From the Desk of Jerry Jackson

From the Desk of Jerry Jackson

Dear Folk School family,

It has taken me fifty-plus years, but in May, I experienced my first class at the Folk School. It was well worth the wait! I enrolled in the organic gardening class with Jane Burke, an extremely knowledgeable instructor who filled my mind with new gardening ideas, provided useful growing methods and gave helpful insight into the heart and soul of the Folk School.

Although I was excited about my class selection, I had a secondary reason for taking the class. At the suggestion of the Folk School’s board of directors, I took the class as part of my interview process for the executive director search. Ultimately, this class experience led me to another first-time experience: addressing you now as the “new guy” who hopes to cultivate a relationship with each Folk School family member.

“Cultivation” is a term that’s been part of my life for as long as I can remember. I grew up in North Carolina as the grandson of two farmers who embraced a way of life that mimics the mission of the Folk School. As an arts administrator for the past 20 years, I have cultivated arts organizations to be able to meet the needs of their constituents and to help secure those organizations’ futures. Both forms of cultivation are important to the future success of the Folk School.

During my week in class, I found myself waking early in order to make my way to the garden—my personal entry point into the spirit of the Folk School. After my routine garden inspection, my mornings consisted of coffee in the Keith House, Morning Walk, and Morning Song. Each experience fostered my connection to the Folk School and a growing confidence that leading the school was the new adventure I wanted to experience.
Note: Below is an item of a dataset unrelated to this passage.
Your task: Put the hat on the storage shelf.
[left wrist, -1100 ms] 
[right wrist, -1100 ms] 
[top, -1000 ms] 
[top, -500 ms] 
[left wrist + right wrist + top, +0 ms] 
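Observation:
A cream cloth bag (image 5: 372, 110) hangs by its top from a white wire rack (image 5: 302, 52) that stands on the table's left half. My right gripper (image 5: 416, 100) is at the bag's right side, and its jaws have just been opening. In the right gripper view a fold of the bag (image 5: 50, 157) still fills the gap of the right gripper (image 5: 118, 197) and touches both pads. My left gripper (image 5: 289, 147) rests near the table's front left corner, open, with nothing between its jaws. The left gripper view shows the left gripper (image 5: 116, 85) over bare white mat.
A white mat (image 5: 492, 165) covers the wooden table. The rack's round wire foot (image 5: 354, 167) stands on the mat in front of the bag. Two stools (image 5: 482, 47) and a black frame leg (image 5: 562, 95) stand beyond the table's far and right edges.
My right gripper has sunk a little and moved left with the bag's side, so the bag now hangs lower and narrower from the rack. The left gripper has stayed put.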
For the majority of you who have explored your creativity through the many offerings at the Folk School, you understand my attraction to the energy and influence of this special place. As a newcomer, I had much to learn, both in the studio and from the overarching influence of the folk school model. At every turn, someone was there to elevate my experience by offering simple directions, sharing their past Folk School experiences, or inquiring how my week was going. By mid-week, I had discovered that my true attraction to the Folk School was clearly the people who bring the studios, dance floors and stages to life. I experienced a profound spirit of community and met like-minded individuals who nurture learning and personal growth on all levels.

Continued growth, either in the garden or for this enduring institution, requires individuals willing to engage and nurture the many needs of the Folk School. I thank you for your past support of this amazing place and know that your continued support will ensure its future. Please remember that support can come in many forms; the easiest is telling a friend about the many rewards of attending a class or event at the Folk School. Your support in any form or at any level is greatly appreciated.

As I dive into this new chapter at the school, I hope our paths will soon cross as I am eager to hear your Folk School story.




Jerry Jackson

1 Comment
  • Jun Li
    Posted at 01:29h, 04 September


    Welcome to the Folk School, a relaxing and inspiring place based on my 3 hours of visit in mid-August, one day before the publication of your write up above. My wife and I thoroughly enjoyed our visit to the Folk School, accompanied by our very dear friends–Nancy and Ronald Midkiff, who has been teaching bead weaving at the Folk School for quite some time now. Please look for the personal email I sent to you and I look forward to hearing from you on that.